En quelques minutes, les cours d’eau des Cévennes, le Gardon de Saint Jean, l’Hérault et leurs affluents se sont transformés en torrents. Le niveau d’eau dans le lit de ces rivières, a parfois bondi de 7 mètres emportant tout sur son passage. C’est le triste bilan d’un déluge d’une intensité exceptionnelle : jusqu’à 700 mm d’eau en douze heures à partir du samedi 19 septembre 2020.
De fidèle mémoire de cévenol, l’eau n’était jamais montée en puissance aussi rapidement dans la vallée encaissée du Gardon de Saint Jean et encore moins dans le lit supérieur de l’Hérault dans le val d’Aigoual causant dans ce secteur de graves inondations et la disparition de deux personnes.
« Il est tombé beaucoup d’eau en peu de temps. Six cents millimètres au mètre carré en six heures, c’est du jamais observé. Nous sommes vraiment dans un basculement, dans un changement de système météo. Cela s’apparente plus à un phénomène cyclonique que l’on peut rencontrer par exemple à l’île de la Réunion. Ce sont des pluies de type tropical. Habituellement dans les Cévennes, ces cumuls de pluie, on les a sur deux ou trois jours, pas en six heures de temps » explique Alix Roumagnac, président de Predict-Services qui conseille et anticipe les collectivités et les acteurs de la prévention et du sauvetage. « Heureusement que le maire de Saint Jean-du-Gard a pris la décision d’évacuer tout ce qui devait l’être notamment dans les campings. Et heureusement que les gendarmes étaient nombreux pour assurer la sécurité du rallye des Camisards pour organiser les évacuations. Sinon, on courait à la catastrophe » poursuit Alix Roumagnac.
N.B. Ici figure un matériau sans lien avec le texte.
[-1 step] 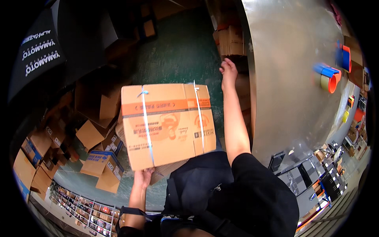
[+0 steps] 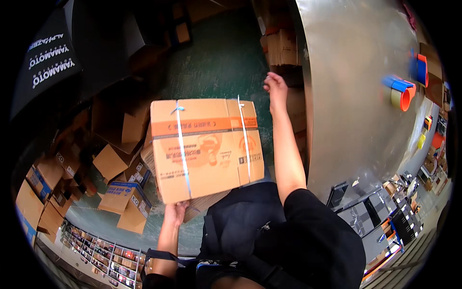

Précipitation devant la montée des eaux
De fait, dans la vallée Borgne entre Saint André de Valborgne et Saint Jean-du-Gard, tous les acteurs de l’épisode racontent la même précipitation vitale pour sauver ce qui pouvait l’être. « On a juste eu le temps de démonter la terrasse et de l’enlever. Cela s’est joué à quelques minutes prés. Sinon, tout partait à la rivière » raconte Pierre, le patron du Panier Fleuri de Saumane. Cet ancien releveur de l’échelle de crue avait pourtant suivi minute par minute sur son ordinateur la montée en puissance du débit impressionnant. « Au plus fort, on a eu 1800 m3/seconde à Anduze. Pour situer, la grande crue de la Seine à Paris en 1910, c’était 2000 m3. Samedi c’était la Seine en crue à Anduze » poursuit Alix Roumagnac. Plus en amont, de Valleraugue à Saint André de Majencoule, de Saint André de Valborgne aux Plantiers c’est le même paysage de destruction : des routes et des ponts détruits, des hameaux isolés, des maisons inondées, des voitures, des camionnettes et des caravanes emportées, des terres agricoles emportées dans la rivière et des campings dévastés par le courant.
Et partout, le même courant de solidarité pour nettoyer, dégager et réconforter.
« C’est un miracle si j’ai pu sortir ma voiture garée dans la rue principale. En l’espace de quelques minutes l’eau était montée aux portières et elle a tout de même démarré. Après c’était l’apocalypse » raconte Daniel, retraité de Saint-André-de-Valborgne une parmi la douzaine de communes les plus touchées par le cyclone cévenol.